### Task directions:
Exclude the pictures and repeat all of the data exactly.

### Data excerpt:
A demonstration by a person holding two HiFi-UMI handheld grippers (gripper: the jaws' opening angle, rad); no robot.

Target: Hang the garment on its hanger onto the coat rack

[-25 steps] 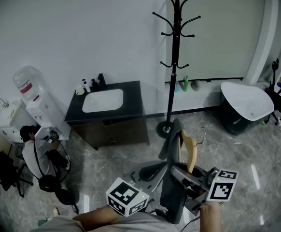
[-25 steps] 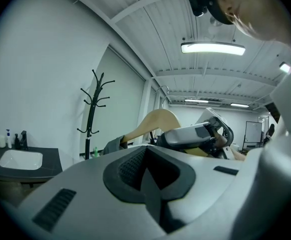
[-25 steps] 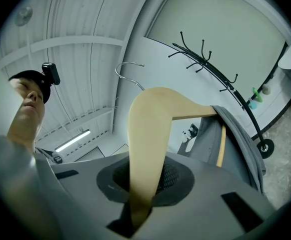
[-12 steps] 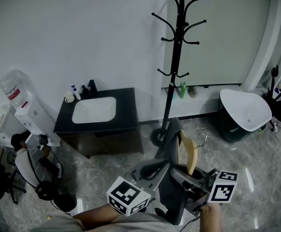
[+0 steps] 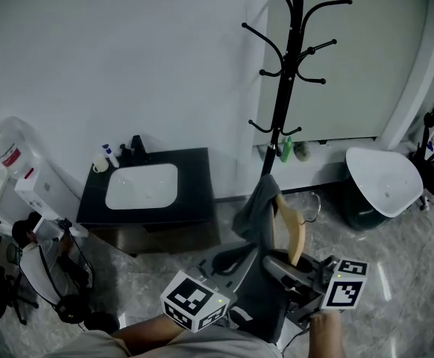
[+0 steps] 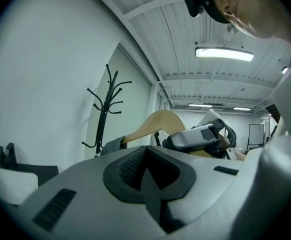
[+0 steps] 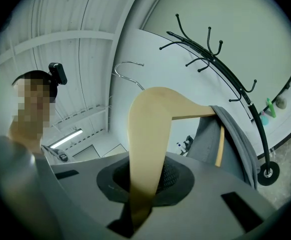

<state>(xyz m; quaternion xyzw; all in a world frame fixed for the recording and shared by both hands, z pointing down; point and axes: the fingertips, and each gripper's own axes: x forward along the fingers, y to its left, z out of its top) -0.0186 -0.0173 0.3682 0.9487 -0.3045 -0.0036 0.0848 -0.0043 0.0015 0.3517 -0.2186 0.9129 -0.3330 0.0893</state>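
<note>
Nearer came the coat rack, straight ahead of the right gripper, its jaws clamped on the upright hanger (garment draped over it); the left gripper had jaws together, empty.

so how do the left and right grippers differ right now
The right gripper is shut on the wooden hanger, which carries the grey garment; the left gripper has its jaws together on nothing. The right gripper's view shows the hanger close up; the left gripper's shows it farther off. Both views take in the coat rack.
</note>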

### The completed task:
A demonstration by a person holding two HiFi-UMI handheld grippers (gripper: the jaws' opening angle, rad); no robot.

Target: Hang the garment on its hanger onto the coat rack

[-25 steps] 
[-25 steps] 
[-25 steps] 
[-12 steps] 
[+0 steps] 
[+0 steps] 
[+0 steps] 

<state>(xyz m; quaternion xyzw; all in a world frame fixed for the recording and shared by both hands, z pointing down; point and axes: the fingertips, and each gripper's own axes: x forward along the fingers, y to its left, z out of its top) -0.0186 -0.0173 0.3682 0.9487 -0.3045 -0.0036 0.0848 -0.0043 0.0015 0.3517 -0.2186 0.9129 -0.3330 0.0893</state>
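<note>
Nearer came the coat rack, straight ahead of the right gripper, its jaws clamped on the upright hanger (garment draped over it); the left gripper had jaws together, empty.

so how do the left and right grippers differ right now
The right gripper is shut on the wooden hanger, which carries the grey garment; the left gripper has its jaws together on nothing. The right gripper's view shows the hanger close up; the left gripper's shows it farther off. Both views take in the coat rack.
</note>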

No other output belongs with this exercise.